As evidenced by IQVIA Institute for Human Data Science’s most recent report, “Medicine Use and Spending the U.S.: A Review of 2017 and Outlook to 2022” the trend shows drug costs are slowing.
- Prescription drug spending nationally only grew 0.6% in 2017 net of all rebates and discounts. This is the slowest rate of growth year over year since 2012.
- When adjusted for economic and population growth, net spending in 2017 actually declined by 2.2%.
- Retail and mail-order pharmacy spending declined by 2.1%
- Net price growth of brand name drugs was 1.9%
Critics of prescription drug pricing will point to IQVIA’s data showing that specialty medicines accounts for a growing share of total prescription drug spending. We’d argue that’s actually great news given the broader trends outlined above. When combined, these data show the system is working as intended. Even though spending on specialty medicines increased last year, total net spend only increased 0.6%. That’s because of competition among brand and generics driving down prices. It’s because of the slower rate of growth in list price for drugs. When those factors add up it creates headroom in the system to allow for breakthrough therapies to reach patients in a way that incentivizes the next generation of astonishing treatments and cures to reach the market.

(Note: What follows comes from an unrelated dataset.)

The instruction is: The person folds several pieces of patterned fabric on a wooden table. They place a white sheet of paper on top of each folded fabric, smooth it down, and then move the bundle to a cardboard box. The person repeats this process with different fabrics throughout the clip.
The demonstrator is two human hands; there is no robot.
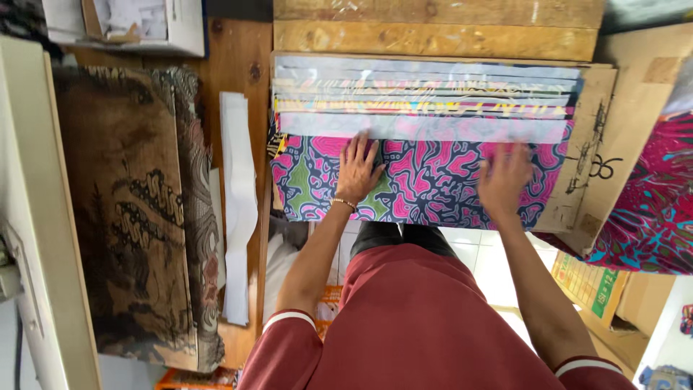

Perhaps more importantly, more specialty medicines reaching patients is changing the lives of sick people in ways we thought we impossible only recently. The FDA approved a cure for rare childhood leukemia and a cure for a rare, genetic form of blindness last year. With more treatments for other vexing diseases on the horizon, the future is bright for patients. And as the data shows, the health care system can absorb the new costs when competition and generic prescribing (90% of all prescriptions in 2017) continue unabated.